### [Work request]
Find the string "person" in the listing and report every line that has it.

### [Given information]
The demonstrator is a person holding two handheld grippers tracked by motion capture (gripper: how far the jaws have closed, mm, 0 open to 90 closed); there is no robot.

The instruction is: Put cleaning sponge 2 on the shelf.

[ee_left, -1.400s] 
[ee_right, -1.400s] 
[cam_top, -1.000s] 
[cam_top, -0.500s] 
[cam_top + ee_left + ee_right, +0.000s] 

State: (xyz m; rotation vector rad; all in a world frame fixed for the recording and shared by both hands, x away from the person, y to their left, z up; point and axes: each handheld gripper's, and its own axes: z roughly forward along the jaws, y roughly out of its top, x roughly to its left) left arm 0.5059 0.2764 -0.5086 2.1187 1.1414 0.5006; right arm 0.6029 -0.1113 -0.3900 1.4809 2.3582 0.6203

### [Task output]
The demonstrator is a person holding two handheld grippers tracked by motion capture (gripper: how far the jaws have closed, mm, 0 open to 90 closed); there is no robot.
State: (xyz m; rotation vector rad; all in a world frame fixed for the recording and shared by both hands, x away from the person, y to their left, z up; point and axes: each handheld gripper's, and its own axes: z roughly forward along the jaws, y roughly out of its top, x roughly to its left) left arm 0.5059 0.2764 -0.5086 2.1187 1.1414 0.5006; right arm 0.6029 -0.1113 -0.3900 1.4809 2.3582 0.6203

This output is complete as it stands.